§ **Problem statement**:
Return every entry exactly as it is written in the listing.

§ **Material supplied**:
^^^^^^^^^^^^^^^^
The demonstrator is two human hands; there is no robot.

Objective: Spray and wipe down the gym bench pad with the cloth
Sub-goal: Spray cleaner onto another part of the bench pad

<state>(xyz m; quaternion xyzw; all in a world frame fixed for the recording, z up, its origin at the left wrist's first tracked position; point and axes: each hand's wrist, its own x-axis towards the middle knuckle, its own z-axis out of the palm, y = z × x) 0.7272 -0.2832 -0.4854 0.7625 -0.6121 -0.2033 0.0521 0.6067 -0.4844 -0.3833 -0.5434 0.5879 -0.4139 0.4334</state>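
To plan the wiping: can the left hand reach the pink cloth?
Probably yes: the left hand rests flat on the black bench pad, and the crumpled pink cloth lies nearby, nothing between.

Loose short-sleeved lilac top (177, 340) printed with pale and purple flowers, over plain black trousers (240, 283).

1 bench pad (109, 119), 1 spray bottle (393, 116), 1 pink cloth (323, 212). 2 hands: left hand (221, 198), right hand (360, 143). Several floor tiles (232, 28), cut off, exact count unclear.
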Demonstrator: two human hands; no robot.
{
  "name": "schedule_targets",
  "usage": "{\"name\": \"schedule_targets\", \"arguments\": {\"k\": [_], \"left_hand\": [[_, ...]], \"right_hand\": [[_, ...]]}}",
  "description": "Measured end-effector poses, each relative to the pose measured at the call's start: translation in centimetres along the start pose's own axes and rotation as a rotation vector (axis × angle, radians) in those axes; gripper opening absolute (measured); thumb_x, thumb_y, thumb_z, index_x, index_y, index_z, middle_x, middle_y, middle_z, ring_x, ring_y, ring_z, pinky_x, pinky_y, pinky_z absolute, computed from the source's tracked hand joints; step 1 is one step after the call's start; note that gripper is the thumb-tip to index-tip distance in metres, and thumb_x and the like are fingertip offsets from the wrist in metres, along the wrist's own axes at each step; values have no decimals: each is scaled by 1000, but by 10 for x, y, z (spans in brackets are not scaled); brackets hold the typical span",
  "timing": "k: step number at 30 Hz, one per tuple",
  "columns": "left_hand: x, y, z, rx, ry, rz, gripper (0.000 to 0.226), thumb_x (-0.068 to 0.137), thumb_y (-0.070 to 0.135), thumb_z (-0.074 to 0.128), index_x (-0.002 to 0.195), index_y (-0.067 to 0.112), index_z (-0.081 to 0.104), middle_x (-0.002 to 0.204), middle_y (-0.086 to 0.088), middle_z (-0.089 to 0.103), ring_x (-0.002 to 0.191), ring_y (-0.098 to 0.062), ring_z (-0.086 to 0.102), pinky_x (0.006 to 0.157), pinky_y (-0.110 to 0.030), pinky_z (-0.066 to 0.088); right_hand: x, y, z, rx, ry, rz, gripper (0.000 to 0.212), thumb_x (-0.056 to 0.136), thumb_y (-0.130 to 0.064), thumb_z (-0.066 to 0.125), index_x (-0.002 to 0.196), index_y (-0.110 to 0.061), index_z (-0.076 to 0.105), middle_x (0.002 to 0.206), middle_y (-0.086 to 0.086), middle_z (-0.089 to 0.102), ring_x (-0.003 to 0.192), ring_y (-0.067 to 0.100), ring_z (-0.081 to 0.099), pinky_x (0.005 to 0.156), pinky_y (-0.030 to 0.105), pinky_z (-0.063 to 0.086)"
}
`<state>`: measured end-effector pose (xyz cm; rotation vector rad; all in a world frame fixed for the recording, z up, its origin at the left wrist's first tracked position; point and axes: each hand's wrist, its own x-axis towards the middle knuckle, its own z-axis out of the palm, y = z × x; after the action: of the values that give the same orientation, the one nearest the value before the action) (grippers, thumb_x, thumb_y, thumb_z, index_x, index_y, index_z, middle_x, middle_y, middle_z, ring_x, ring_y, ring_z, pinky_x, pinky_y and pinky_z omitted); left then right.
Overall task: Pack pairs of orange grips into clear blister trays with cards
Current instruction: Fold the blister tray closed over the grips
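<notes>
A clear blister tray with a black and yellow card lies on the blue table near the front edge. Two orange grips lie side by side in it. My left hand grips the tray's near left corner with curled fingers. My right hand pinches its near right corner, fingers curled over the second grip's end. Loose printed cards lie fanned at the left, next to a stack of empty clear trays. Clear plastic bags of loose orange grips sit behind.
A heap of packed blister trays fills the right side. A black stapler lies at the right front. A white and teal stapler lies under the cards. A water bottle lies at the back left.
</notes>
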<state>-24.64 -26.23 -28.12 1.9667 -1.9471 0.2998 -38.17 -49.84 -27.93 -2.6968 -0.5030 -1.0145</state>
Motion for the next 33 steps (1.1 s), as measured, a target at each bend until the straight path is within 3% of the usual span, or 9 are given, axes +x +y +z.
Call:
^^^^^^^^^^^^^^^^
§ **Completed exercise**:
The demonstrator is two human hands; there is no robot.

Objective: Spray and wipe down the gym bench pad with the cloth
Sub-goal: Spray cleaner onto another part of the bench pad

<state>(xyz m; quaternion xyzw; all in a world frame fixed for the recording, z up, its origin at the left wrist's first tracked position; point and axes: each hand's wrist, its own x-axis towards the middle knuckle, its own z-axis out of the palm, y = z × x) 0.7272 -0.2832 -0.4854 0.7625 -0.6121 -0.2033 0.0521 0.6067 -0.4844 -0.3833 -0.5434 0.5879 -0.4139 0.4334</state>
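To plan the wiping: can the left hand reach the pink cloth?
Probably yes: the left hand rests flat on the black bench pad, and the crumpled pink cloth lies nearby, nothing between.

Loose short-sleeved lilac top (177, 340) printed with pale and purple flowers, over plain black trousers (240, 283).

1 bench pad (109, 119), 1 spray bottle (393, 116), 1 pink cloth (323, 212). 2 hands: left hand (221, 198), right hand (360, 143). Several floor tiles (232, 28), cut off, exact count unclear.
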Demonstrator: two human hands; no robot.
{
  "name": "schedule_targets",
  "usage": "{\"name\": \"schedule_targets\", \"arguments\": {\"k\": [_], \"left_hand\": [[_, ...]], \"right_hand\": [[_, ...]]}}",
  "description": "Measured end-effector poses, each relative to the pose measured at the call's start: translation in centimetres along the start pose's own axes and rotation as a rotation vector (axis × angle, radians) in those axes; gripper opening absolute (measured); thumb_x, thumb_y, thumb_z, index_x, index_y, index_z, middle_x, middle_y, middle_z, ring_x, ring_y, ring_z, pinky_x, pinky_y, pinky_z absolute, computed from the source's tracked hand joints; step 1 is one step after the call's start; note that gripper is the thumb-tip to index-tip distance in metres, and thumb_x and the like are fingertip offsets from the wrist in metres, along the wrist's own axes at each step; values have no decimals: each is scaled by 1000, but by 10 for x, y, z (spans in brackets are not scaled); brackets hold the typical span",
  "timing": "k: step number at 30 Hz, one per tuple",
  "columns": "left_hand: x, y, z, rx, ry, rz, gripper (0.000 to 0.226), thumb_x (-0.068 to 0.137), thumb_y (-0.070 to 0.135), thumb_z (-0.074 to 0.128), index_x (-0.002 to 0.195), index_y (-0.067 to 0.112), index_z (-0.081 to 0.104), middle_x (-0.002 to 0.204), middle_y (-0.086 to 0.088), middle_z (-0.089 to 0.103), ring_x (-0.002 to 0.191), ring_y (-0.098 to 0.062), ring_z (-0.086 to 0.102), pinky_x (0.006 to 0.157), pinky_y (-0.110 to 0.030), pinky_z (-0.066 to 0.088); right_hand: x, y, z, rx, ry, rz, gripper (0.000 to 0.212), thumb_x (-0.056 to 0.136), thumb_y (-0.130 to 0.064), thumb_z (-0.066 to 0.125), index_x (-0.002 to 0.196), index_y (-0.110 to 0.061), index_z (-0.076 to 0.105), middle_x (0.002 to 0.206), middle_y (-0.086 to 0.086), middle_z (-0.089 to 0.102), ring_x (-0.003 to 0.192), ring_y (-0.067 to 0.100), ring_z (-0.081 to 0.099), pinky_x (0.005 to 0.156), pinky_y (-0.030 to 0.105), pinky_z (-0.063 to 0.086)"
}
`<state>`: measured end-effector pose (xyz cm; rotation vector rad; all in a world frame fixed for the recording, z up, its origin at the left wrist's first tracked position; point and axes: each hand's wrist, its own x-axis towards the middle knuckle, its own z-axis out of the palm, y = z × x; after the action: of the values that give the same orientation, the one nearest the value before the action) (grippers, thumb_x, thumb_y, thumb_z, index_x, index_y, index_z, middle_x, middle_y, middle_z, ring_x, ring_y, ring_z, pinky_x, pinky_y and pinky_z omitted); left then right.
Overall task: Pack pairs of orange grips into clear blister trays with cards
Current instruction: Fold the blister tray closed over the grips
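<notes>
A clear blister tray with a black and yellow card lies on the blue table near the front edge. Two orange grips lie side by side in it. My left hand grips the tray's near left corner with curled fingers. My right hand pinches its near right corner, fingers curled over the second grip's end. Loose printed cards lie fanned at the left, next to a stack of empty clear trays. Clear plastic bags of loose orange grips sit behind.
A heap of packed blister trays fills the right side. A black stapler lies at the right front. A white and teal stapler lies under the cards. A water bottle lies at the back left.
</notes>
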<state>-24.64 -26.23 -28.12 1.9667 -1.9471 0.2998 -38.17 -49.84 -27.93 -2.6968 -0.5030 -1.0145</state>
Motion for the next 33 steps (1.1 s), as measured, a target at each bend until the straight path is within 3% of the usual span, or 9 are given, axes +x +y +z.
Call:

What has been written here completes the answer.